──────── DATA IN THIS EXERCISE ────────
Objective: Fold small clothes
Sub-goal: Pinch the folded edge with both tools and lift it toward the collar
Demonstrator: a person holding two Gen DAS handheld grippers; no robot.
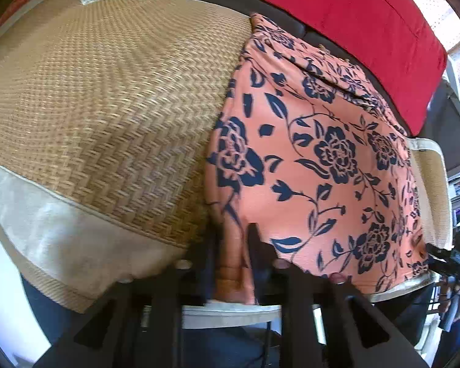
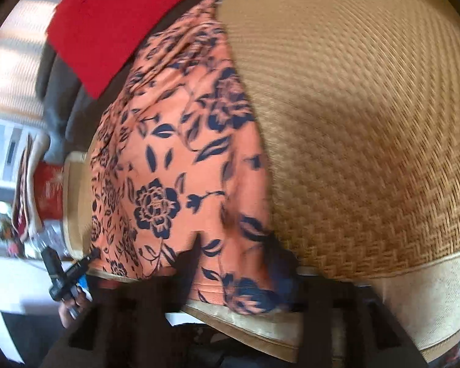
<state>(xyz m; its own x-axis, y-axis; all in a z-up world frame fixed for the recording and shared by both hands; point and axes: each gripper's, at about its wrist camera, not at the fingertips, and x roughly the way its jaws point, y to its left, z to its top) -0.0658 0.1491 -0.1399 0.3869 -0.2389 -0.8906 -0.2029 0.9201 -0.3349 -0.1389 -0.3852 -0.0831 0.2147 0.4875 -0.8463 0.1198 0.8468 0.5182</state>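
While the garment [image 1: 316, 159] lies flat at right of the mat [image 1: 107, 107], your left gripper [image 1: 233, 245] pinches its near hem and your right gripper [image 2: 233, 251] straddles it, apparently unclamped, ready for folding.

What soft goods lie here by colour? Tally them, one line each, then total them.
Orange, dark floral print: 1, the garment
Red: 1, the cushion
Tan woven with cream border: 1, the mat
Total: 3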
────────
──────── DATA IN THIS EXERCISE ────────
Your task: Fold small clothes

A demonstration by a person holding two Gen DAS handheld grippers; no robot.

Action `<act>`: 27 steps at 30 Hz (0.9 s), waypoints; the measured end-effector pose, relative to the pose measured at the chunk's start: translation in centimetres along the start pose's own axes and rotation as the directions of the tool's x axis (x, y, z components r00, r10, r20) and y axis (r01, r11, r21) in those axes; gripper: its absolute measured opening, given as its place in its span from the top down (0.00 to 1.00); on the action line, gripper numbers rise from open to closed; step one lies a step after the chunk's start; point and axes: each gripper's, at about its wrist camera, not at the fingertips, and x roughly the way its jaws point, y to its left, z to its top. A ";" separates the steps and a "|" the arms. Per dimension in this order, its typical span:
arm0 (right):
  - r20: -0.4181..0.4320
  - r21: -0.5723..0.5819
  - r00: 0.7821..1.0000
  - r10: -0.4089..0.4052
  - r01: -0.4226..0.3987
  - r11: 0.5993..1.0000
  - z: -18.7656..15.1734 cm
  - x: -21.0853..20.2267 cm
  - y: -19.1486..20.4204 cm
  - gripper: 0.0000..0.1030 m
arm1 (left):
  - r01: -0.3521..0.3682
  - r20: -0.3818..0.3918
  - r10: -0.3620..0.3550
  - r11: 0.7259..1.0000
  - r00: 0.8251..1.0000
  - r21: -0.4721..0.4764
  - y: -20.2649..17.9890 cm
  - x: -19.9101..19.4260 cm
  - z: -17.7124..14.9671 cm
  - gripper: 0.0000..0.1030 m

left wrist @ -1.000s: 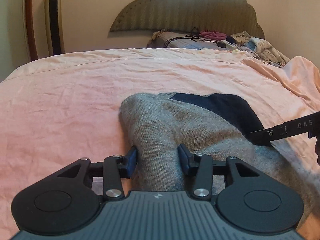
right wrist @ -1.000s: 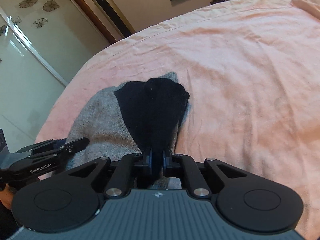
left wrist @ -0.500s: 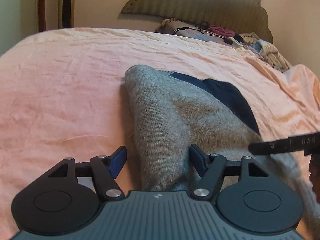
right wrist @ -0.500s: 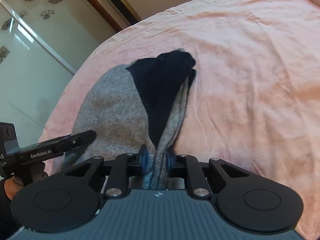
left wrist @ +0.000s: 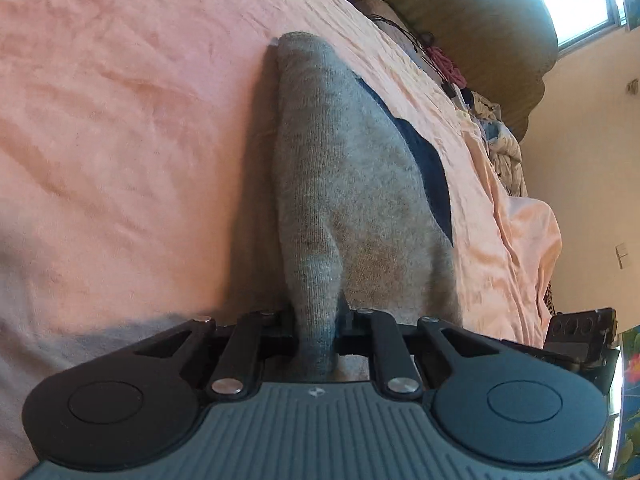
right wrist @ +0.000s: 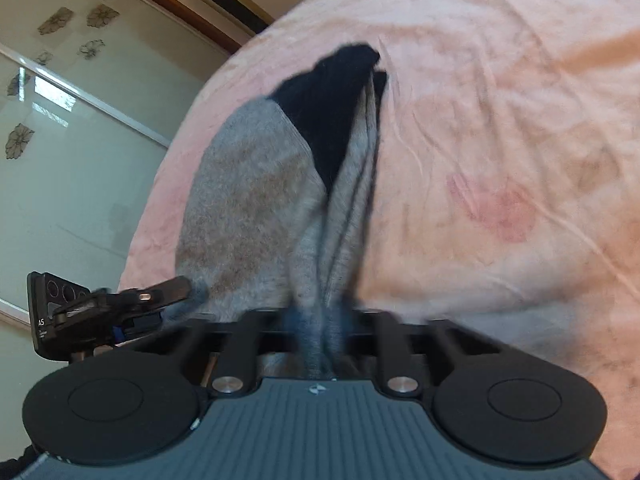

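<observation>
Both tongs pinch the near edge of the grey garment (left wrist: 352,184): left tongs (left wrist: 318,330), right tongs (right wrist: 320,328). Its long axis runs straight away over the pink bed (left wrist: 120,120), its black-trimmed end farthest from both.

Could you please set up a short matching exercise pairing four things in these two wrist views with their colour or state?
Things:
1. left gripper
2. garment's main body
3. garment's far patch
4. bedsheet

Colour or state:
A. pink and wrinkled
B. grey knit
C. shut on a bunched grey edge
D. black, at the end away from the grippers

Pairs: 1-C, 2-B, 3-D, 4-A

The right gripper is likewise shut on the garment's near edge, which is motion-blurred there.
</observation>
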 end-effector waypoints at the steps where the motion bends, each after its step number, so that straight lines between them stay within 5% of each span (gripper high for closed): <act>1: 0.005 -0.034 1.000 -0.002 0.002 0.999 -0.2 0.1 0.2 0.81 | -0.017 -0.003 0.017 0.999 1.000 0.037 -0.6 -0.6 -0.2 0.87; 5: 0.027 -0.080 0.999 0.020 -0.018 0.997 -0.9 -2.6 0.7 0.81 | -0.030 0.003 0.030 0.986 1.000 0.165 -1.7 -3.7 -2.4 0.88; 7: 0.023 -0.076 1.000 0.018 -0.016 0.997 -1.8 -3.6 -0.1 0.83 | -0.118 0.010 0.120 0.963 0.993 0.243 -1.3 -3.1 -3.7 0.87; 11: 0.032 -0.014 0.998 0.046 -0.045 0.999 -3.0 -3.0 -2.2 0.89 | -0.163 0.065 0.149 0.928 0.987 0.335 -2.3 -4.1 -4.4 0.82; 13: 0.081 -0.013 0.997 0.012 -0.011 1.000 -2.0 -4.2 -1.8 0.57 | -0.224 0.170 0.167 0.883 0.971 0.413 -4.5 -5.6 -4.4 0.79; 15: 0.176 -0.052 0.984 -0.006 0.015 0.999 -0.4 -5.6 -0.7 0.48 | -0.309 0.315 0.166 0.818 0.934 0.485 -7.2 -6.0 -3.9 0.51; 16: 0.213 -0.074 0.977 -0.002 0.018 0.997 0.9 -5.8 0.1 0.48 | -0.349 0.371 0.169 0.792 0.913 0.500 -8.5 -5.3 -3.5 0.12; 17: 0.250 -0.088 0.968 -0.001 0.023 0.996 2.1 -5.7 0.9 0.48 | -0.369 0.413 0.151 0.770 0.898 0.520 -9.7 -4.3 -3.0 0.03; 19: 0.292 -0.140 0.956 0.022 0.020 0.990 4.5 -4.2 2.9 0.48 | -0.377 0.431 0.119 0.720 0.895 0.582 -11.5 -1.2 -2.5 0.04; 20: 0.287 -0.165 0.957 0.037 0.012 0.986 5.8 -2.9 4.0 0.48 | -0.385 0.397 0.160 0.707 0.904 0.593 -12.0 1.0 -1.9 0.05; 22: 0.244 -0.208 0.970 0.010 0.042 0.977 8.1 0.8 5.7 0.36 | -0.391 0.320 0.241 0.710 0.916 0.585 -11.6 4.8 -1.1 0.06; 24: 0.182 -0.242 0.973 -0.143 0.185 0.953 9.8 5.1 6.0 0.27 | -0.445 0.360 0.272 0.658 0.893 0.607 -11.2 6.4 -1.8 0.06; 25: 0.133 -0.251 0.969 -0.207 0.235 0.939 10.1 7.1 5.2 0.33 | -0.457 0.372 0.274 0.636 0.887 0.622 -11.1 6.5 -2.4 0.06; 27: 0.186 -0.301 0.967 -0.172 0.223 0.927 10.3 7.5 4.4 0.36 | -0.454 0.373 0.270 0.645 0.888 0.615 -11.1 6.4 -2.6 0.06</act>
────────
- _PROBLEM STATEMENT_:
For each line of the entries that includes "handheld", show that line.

- _FINISHED TASK_:
Demonstrator: a person holding two Gen DAS handheld grippers; no robot.
A demonstration by a person holding two Gen DAS handheld grippers; no robot.

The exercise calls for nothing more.